### YOUR INSTRUCTIONS:
Without including any images, please transcribe all the lines below exactly.

========

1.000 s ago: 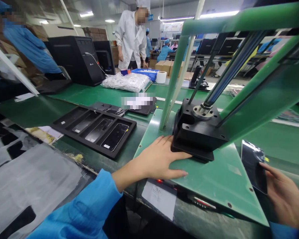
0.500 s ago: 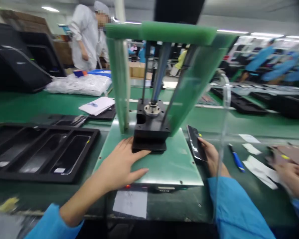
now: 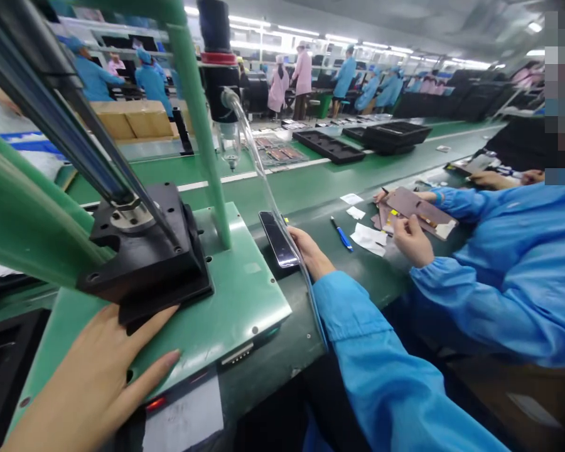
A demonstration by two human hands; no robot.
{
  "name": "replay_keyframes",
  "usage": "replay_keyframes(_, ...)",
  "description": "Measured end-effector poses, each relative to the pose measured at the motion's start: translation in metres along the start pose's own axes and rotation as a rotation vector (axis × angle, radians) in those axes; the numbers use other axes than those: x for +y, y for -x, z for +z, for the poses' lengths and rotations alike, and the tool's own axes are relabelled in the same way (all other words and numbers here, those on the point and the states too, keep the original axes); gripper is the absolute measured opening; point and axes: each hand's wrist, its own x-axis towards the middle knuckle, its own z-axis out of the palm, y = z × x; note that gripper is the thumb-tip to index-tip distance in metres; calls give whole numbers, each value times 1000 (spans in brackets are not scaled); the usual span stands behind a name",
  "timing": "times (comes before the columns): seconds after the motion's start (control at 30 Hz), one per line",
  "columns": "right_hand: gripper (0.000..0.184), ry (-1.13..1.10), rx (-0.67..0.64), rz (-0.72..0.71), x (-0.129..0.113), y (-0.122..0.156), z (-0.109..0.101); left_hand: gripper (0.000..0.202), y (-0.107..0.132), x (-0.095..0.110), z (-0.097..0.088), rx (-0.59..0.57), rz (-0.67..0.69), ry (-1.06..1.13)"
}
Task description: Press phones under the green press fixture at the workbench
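The view has swung to the right since half a second ago: the press [image 3: 141, 251] that stood in the middle now fills the left side, and a co-worker [image 3: 513, 270] in a blue coat, seen before only as a hand at the edge, now sits in full view to the right of it. Both hands have kept their places against the press.

The left hand [image 3: 89, 383] lies flat and open on the green base plate [image 3: 235, 301], fingers spread, its fingertips touching the lower edge of the black block [image 3: 145, 263] that sits on the plate. It grips nothing.

The right hand [image 3: 311, 251] is closed around a dark phone [image 3: 277, 238], holding it tilted on its long edge just beside the right edge of the base plate, over the dark bench. A clear tube [image 3: 263, 182] hangs down from the press and passes in front of the phone and the blue sleeve.

Right of the phone a blue pen [image 3: 343, 237] lies on the bench, with white slips [image 3: 370, 238] just past it. The co-worker's hands hold a brown panel [image 3: 419, 210] near those slips. Beyond the press, across the green belt [image 3: 311, 182], stand black trays [image 3: 329, 145], and further back people in blue and pink coats work at other benches.
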Motion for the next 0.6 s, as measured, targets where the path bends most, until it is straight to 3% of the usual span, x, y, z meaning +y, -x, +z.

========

### ANSWER TO THIS TASK:
1.000 s ago: 
0.500 s ago: 
now: 
A demonstration by two human hands; no robot.
{
  "name": "replay_keyframes",
  "usage": "replay_keyframes(_, ...)",
  "description": "Measured end-effector poses, each relative to the pose measured at the motion's start: translation in metres along the start pose's own axes and rotation as a rotation vector (axis × angle, radians) in those axes; the numbers use other axes than those: x for +y, y for -x, z for +z, for the poses' lengths and rotations alike, and the tool's own axes are relabelled in the same way (all other words and numbers here, those on the point and the states too, keep the original axes); gripper is the absolute measured opening; point and axes: each hand's wrist, its own x-axis towards the middle knuckle, its own z-axis out of the palm, y = z × x; note that gripper is the thumb-tip to index-tip distance in metres; calls give whole numbers, each value times 1000 (spans in brackets are not scaled); the usual span stands behind a name",
  "timing": "times (comes before the columns): seconds after the motion's start (control at 30 Hz), one per line",
  "columns": "right_hand: gripper (0.000..0.184), ry (-1.13..1.10), rx (-0.67..0.64), rz (-0.72..0.71), x (-0.129..0.113), y (-0.122..0.156), z (-0.109..0.101); left_hand: gripper (0.000..0.202), y (-0.107..0.132), x (-0.095..0.110), z (-0.097..0.088), rx (-0.59..0.57), rz (-0.67..0.69), ry (-1.06..1.13)"
}
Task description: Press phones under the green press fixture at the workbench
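The view has swung to the right since half a second ago: the press [image 3: 141, 251] that stood in the middle now fills the left side, and a co-worker [image 3: 513, 270] in a blue coat, seen before only as a hand at the edge, now sits in full view to the right of it. Both hands have kept their places against the press.

The left hand [image 3: 89, 383] lies flat and open on the green base plate [image 3: 235, 301], fingers spread, its fingertips touching the lower edge of the black block [image 3: 145, 263] that sits on the plate. It grips nothing.

The right hand [image 3: 311, 251] is closed around a dark phone [image 3: 277, 238], holding it tilted on its long edge just beside the right edge of the base plate, over the dark bench. A clear tube [image 3: 263, 182] hangs down from the press and passes in front of the phone and the blue sleeve.

Right of the phone a blue pen [image 3: 343, 237] lies on the bench, with white slips [image 3: 370, 238] just past it. The co-worker's hands hold a brown panel [image 3: 419, 210] near those slips. Beyond the press, across the green belt [image 3: 311, 182], stand black trays [image 3: 329, 145], and further back people in blue and pink coats work at other benches.
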Motion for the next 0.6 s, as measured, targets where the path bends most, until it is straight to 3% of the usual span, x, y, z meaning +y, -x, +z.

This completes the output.